Work to be completed - Every line below should be copied out exactly.
::::
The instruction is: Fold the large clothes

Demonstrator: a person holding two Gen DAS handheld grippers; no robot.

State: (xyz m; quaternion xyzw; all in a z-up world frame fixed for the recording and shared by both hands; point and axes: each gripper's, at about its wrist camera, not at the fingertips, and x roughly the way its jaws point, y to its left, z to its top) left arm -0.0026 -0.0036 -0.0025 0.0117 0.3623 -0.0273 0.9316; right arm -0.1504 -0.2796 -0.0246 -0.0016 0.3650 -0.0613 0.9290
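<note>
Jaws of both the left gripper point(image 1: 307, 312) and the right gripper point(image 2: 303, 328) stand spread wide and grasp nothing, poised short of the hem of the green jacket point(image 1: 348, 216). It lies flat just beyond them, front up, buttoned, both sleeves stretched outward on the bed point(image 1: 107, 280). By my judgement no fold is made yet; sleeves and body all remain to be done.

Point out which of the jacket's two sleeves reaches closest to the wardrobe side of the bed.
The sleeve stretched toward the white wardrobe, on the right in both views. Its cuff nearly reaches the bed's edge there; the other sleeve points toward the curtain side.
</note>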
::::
Solution for this problem -
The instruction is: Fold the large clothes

Demonstrator: a person holding two Gen DAS handheld grippers; no robot.

State: (xyz m; quaternion xyzw; all in a z-up world frame fixed for the recording and shared by both hands; point and axes: each gripper's, at about its wrist camera, not at the fingertips, and x roughly the way its jaws point, y to its left, z to its top) left arm -0.0026 -0.0036 -0.0025 0.0117 0.3623 -0.0273 0.9316; right arm -0.1504 -0.2796 -0.0246 -0.0016 0.3650 -0.0613 0.9290
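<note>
Jaws of both the left gripper point(image 1: 307, 312) and the right gripper point(image 2: 303, 328) stand spread wide and grasp nothing, poised short of the hem of the green jacket point(image 1: 348, 216). It lies flat just beyond them, front up, buttoned, both sleeves stretched outward on the bed point(image 1: 107, 280). By my judgement no fold is made yet; sleeves and body all remain to be done.

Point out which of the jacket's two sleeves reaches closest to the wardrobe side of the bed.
The sleeve stretched toward the white wardrobe, on the right in both views. Its cuff nearly reaches the bed's edge there; the other sleeve points toward the curtain side.
</note>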

No other output belongs to this answer.